Antonio also questioned the report’s finding of an instability problem, which the ISO ultimately determined was present in the pre-project base case. He said such reports should be subject to a “sanity check” before they are released to ISO members for approval. “The report was put out saying there’s a stability issue pre-project. So that’s worrisome,” he said.  

The ISO said the issue appears to be a modeling discrepancy in the pre-project case and agreed to investigate the modeling issue further.   

The ISO’s Thinh Nguyen said the grid operator didn’t find it necessary to hold off on Operating Committee approval of the study report, saying there was no need “to hold the project hostage” when the problem is with the base case and not because of the project itself. He said finding the cause of the modeling discrepancy is “like finding a needle in a haystack,” but committed to investigate it further to avoid confusion in future studies.
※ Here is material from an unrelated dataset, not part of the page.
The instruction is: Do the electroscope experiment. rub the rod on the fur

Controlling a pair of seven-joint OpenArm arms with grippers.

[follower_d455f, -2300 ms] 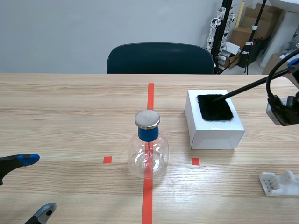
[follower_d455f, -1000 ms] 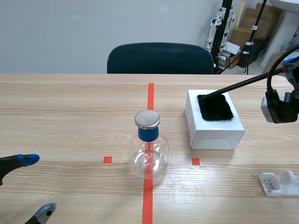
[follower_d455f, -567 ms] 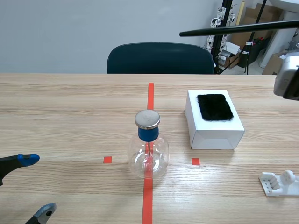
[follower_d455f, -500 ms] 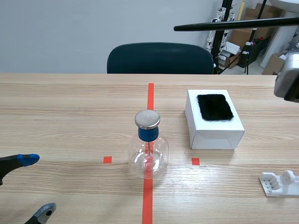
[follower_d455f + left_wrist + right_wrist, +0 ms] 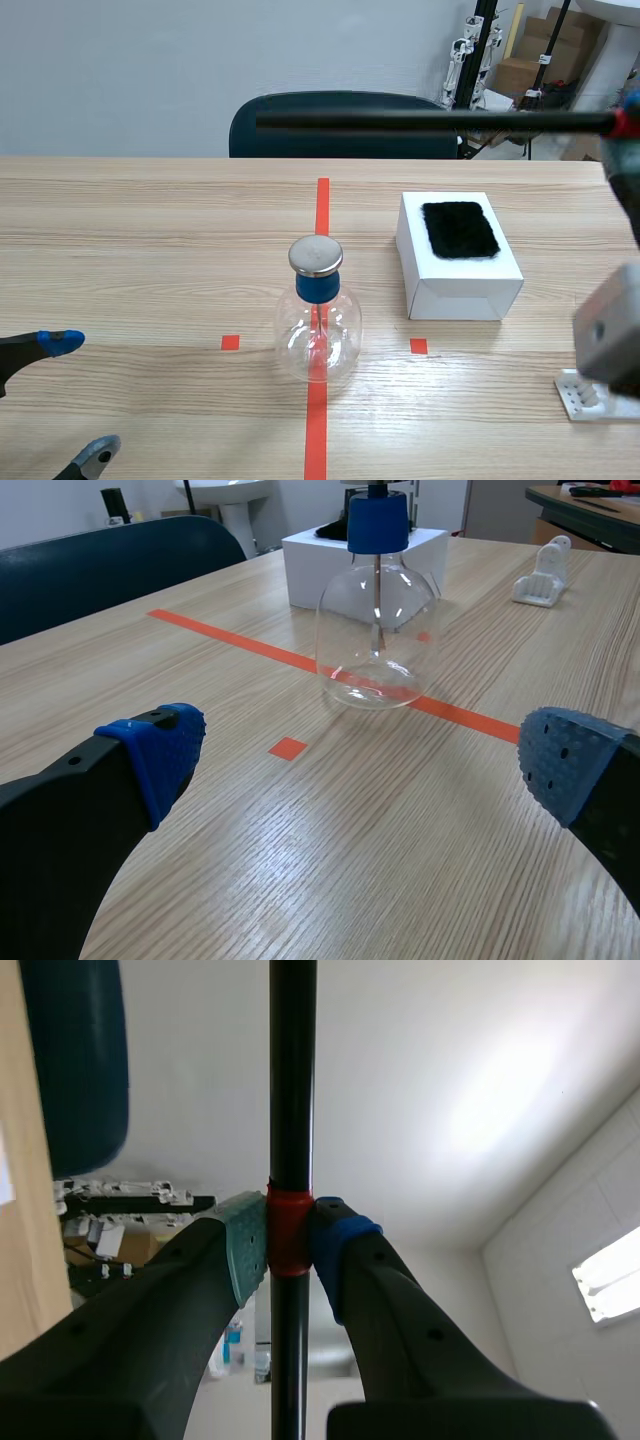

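Tabletop (image 5: 150, 220): right gripper (image 5: 290, 1248) clamps rod (image 5: 400, 120), clear of fur (image 5: 460, 230); left gripper (image 5: 360, 755) gapes empty. Next: tip to electroscope cap (image 5: 315, 255), 5 o'clock.

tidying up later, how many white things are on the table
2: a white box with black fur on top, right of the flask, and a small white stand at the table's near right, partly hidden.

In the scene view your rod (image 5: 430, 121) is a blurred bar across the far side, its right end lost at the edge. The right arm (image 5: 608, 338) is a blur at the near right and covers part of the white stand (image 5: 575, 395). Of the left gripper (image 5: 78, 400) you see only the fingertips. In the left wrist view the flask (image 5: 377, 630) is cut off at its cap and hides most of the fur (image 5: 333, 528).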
Antonio said he would like to see the ISO’s process “more streamlined … more thorough and more accurate.”

Nguyen closed the meeting by announcing that ISO officials will present plans for improving the interconnection process at the next Transmission Planning Advisory Subcommittee meeting Sept. 1.

He said the ISO improved its portal to increase the transparency to project stakeholders in April and is seeking to hire two project managers to provide “one-on-one service” to project developers. In addition, the ISO is seeking to add two stakeholder services representatives to help manage stakeholder inquiries related to the interconnection process.

Antonio asked if the ISO was attempting to shorten the process, saying National Grid must refer potential customers to the ISO for connecting loads larger than 10 MW. “It’s tough to explain to a customer, and occasionally they make the decision that New York isn’t the place for them because of how long it takes,” he said.

Nguyen responded that the ISO plans to “streamline the scope without jeopardizing the reliability of the system.”